CRM Online does arbitrarily reduce batch request size / How to intelligently adjust batch size of ExecuteMultipleRequest when request limit is hit

As most of you know, yesterday the Microsoft Azure platform and several of its services/resource types like VSTS and Dynamics 365 were affected by outages and connectivity issues.

I have been affected by this since I was performing regression and penetation tests on a Azure-hosted integration system to a Dynamics 365 system which had its go-live last week. The aforementioned outages manifested as miscellanous network connectivity issues/timeouts and several CRM organization services not responding.

However, one effect caught my attention:

In our custom developed CRM/ERP integration system we make heavy use of ExecuteMultipleRequests and thus, of course, know all restrictions, particularities and limitations inside out. Especially regarding the maximum batch size (ImportSetting.BatchSize), I thought to be aware of. To be more precise, CRM Online by default has a fixed limit of 1000 Organization Requests that may be — simply said — “bundled” into a single ExecuteMultipleRequest and then are executed together in a single physical request to the CRM organization.

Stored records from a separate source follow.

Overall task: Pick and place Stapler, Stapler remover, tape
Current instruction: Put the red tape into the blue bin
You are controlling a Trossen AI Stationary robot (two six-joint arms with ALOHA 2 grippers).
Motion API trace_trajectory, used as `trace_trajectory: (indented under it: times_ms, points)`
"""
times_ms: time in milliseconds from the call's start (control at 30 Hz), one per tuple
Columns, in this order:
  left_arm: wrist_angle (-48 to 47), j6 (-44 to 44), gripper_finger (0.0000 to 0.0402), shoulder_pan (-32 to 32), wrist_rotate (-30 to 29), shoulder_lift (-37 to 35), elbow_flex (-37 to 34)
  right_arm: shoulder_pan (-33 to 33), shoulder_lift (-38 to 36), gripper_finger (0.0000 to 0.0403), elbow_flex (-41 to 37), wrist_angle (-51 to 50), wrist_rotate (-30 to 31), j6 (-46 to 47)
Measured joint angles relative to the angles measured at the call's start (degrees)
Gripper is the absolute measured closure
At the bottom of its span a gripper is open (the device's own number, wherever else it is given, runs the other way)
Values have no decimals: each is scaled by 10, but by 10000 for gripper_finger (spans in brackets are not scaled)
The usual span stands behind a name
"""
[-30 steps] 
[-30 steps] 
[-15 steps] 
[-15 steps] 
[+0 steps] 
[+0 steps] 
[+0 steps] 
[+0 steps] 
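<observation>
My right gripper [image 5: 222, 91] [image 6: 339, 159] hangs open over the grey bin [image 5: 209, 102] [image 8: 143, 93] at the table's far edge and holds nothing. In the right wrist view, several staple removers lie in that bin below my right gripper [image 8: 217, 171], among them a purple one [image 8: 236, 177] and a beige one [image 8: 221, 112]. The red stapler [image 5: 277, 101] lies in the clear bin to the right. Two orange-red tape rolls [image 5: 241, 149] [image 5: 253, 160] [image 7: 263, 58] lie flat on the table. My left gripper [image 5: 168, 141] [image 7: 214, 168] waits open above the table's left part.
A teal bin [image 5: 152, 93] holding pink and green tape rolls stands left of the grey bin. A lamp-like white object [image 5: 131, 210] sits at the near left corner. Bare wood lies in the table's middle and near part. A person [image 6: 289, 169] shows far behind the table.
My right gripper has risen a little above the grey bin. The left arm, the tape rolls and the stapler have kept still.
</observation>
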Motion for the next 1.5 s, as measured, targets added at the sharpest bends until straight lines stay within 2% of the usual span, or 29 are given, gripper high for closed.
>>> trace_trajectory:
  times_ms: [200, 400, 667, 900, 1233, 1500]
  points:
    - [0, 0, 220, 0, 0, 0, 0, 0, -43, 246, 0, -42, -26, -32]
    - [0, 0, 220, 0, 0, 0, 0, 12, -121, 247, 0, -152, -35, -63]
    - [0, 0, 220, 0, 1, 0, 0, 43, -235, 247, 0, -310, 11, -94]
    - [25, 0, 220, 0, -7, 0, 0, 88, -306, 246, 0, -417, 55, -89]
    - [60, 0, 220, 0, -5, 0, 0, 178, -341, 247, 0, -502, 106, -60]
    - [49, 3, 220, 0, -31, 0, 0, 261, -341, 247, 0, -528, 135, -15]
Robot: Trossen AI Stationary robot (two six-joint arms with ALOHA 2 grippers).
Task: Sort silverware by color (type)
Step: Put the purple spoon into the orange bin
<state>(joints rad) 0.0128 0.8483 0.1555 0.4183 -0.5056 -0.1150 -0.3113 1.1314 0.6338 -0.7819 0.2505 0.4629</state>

Yesterday however, I noticed that many ExecuteMultipleRequests suddenly began to raise service faults saying that the maximum batch size is exceeded which turned on the alert lamps in my mind. Since I conducted the tests and the used fixtures/data by myself and thus know them, and the fact that we used a maximum of 999 requests per ExecuteMultipleRequest, I could surely exclude the reason for these faults to be on our side.

This leads me to the conclusion, the Microsoft could automatically decrease the maximum batch size limit in Dynamics 365 Online organizations in situations where they need to reduce pressure/resource consumption in their cloud landscape. I did not find similar reports on the interweb yet, but will keep this in my backhead for clarification at given time.

Did you encounter a similar behaviour?

Solution

As a solution I wrote a simple proof-of-concept for a mechanism that “intelligently” lowers the number of organization requests put into a single ExecuteMultipleRequest when it attempts a service fault related to MatchBatchSize transgressions. Funny detail: It needs no privileged user account for retrieving a deployment setting but instead uses the “MaxBatchSize” value contained in the service fault detail data object.